## WHAT THE TASK REQUIRES
Reproduce all of the listing below without alteration.

## DATA EXCERPT

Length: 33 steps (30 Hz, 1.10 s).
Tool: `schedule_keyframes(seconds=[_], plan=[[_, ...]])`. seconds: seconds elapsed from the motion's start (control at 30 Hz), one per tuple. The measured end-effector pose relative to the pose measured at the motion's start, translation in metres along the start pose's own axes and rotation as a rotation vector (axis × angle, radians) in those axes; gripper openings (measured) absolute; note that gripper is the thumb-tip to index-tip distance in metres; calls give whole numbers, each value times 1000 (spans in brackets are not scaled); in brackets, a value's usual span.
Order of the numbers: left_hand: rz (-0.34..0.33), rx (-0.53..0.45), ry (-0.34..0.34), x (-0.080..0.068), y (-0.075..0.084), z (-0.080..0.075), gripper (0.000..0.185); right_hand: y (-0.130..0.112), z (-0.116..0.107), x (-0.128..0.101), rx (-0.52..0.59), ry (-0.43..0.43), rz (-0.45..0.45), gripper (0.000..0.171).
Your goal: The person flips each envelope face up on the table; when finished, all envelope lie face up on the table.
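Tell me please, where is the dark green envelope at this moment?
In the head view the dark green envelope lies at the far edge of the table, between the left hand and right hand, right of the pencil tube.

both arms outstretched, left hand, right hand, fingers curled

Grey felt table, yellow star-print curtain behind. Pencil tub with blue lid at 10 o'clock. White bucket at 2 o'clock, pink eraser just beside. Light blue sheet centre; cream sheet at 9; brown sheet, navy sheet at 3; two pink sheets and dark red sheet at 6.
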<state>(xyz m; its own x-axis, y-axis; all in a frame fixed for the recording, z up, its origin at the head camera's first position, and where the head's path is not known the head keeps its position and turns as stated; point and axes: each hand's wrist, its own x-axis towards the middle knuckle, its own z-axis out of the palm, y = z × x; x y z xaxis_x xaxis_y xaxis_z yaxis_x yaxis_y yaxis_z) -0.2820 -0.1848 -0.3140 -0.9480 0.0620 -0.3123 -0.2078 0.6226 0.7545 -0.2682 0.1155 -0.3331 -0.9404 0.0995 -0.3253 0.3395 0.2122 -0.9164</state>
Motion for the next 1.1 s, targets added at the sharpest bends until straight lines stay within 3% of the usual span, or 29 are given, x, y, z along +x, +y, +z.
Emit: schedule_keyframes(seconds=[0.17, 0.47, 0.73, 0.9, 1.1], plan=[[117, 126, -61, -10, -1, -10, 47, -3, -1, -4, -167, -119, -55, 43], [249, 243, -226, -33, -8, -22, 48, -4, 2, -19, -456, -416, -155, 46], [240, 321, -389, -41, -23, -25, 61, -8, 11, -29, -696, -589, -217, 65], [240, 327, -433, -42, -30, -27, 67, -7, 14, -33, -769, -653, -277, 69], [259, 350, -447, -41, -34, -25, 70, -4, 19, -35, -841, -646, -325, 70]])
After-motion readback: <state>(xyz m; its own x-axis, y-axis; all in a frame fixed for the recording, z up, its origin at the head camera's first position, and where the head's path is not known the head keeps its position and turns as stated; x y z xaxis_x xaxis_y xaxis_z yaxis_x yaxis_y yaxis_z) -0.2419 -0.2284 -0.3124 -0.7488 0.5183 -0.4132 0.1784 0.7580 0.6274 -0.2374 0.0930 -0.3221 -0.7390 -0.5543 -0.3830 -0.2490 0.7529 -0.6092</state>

## TASK RESULT
Length: 33 steps (30 Hz, 1.10 s).
Tool: `schedule_keyframes(seconds=[_], plan=[[_, ...]])`. seconds: seconds elapsed from the motion's start (control at 30 Hz), one per tuple. The measured end-effector pose relative to the pose measured at the motion's start, translation in metres along the start pose's own axes and rotation as a rotation vector (axis × angle, radians) in those axes; gripper openings (measured) absolute; note that gripper is the thumb-tip to index-tip distance in metres; calls give whole numbers, each value times 1000 (spans in brackets are not scaled); in brackets, a value's usual span.
Order of the numbers: left_hand: rz (-0.34..0.33), rx (-0.53..0.45), ry (-0.34..0.34), x (-0.080..0.068), y (-0.075..0.084), z (-0.080..0.075), gripper (0.000..0.185); right_hand: y (-0.130..0.112), z (-0.116..0.107), x (-0.128..0.101), rx (-0.52..0.59), ry (-0.43..0.43), rz (-0.45..0.45), gripper (0.000..0.171).
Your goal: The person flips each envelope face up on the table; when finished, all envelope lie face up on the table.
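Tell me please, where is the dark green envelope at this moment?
In the head view the dark green envelope lies at the far edge of the table, between the left hand and right hand, right of the pencil tube.

both arms outstretched, left hand, right hand, fingers curled

Grey felt table, yellow star-print curtain behind. Pencil tub with blue lid at 10 o'clock. White bucket at 2 o'clock, pink eraser just beside. Light blue sheet centre; cream sheet at 9; brown sheet, navy sheet at 3; two pink sheets and dark red sheet at 6.
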<state>(xyz m; its own x-axis, y-axis; all in a frame fixed for the recording, z up, its origin at the head camera's first position, and where the head's path is not known the head keeps its position and turns as stated; point and axes: each hand's wrist, its own x-axis towards the middle knuckle, its own z-axis out of the palm, y = z × x; x y z xaxis_x xaxis_y xaxis_z yaxis_x yaxis_y yaxis_z) -0.2820 -0.1848 -0.3140 -0.9480 0.0620 -0.3123 -0.2078 0.6226 0.7545 -0.2682 0.1155 -0.3331 -0.9404 0.0995 -0.3253 0.3395 0.2122 -0.9164</state>
Motion for the next 1.1 s, targets added at the sharpest bends until straight lines stay within 3% of the usual span, or 29 are given, x, y, z along +x, +y, +z.
Emit: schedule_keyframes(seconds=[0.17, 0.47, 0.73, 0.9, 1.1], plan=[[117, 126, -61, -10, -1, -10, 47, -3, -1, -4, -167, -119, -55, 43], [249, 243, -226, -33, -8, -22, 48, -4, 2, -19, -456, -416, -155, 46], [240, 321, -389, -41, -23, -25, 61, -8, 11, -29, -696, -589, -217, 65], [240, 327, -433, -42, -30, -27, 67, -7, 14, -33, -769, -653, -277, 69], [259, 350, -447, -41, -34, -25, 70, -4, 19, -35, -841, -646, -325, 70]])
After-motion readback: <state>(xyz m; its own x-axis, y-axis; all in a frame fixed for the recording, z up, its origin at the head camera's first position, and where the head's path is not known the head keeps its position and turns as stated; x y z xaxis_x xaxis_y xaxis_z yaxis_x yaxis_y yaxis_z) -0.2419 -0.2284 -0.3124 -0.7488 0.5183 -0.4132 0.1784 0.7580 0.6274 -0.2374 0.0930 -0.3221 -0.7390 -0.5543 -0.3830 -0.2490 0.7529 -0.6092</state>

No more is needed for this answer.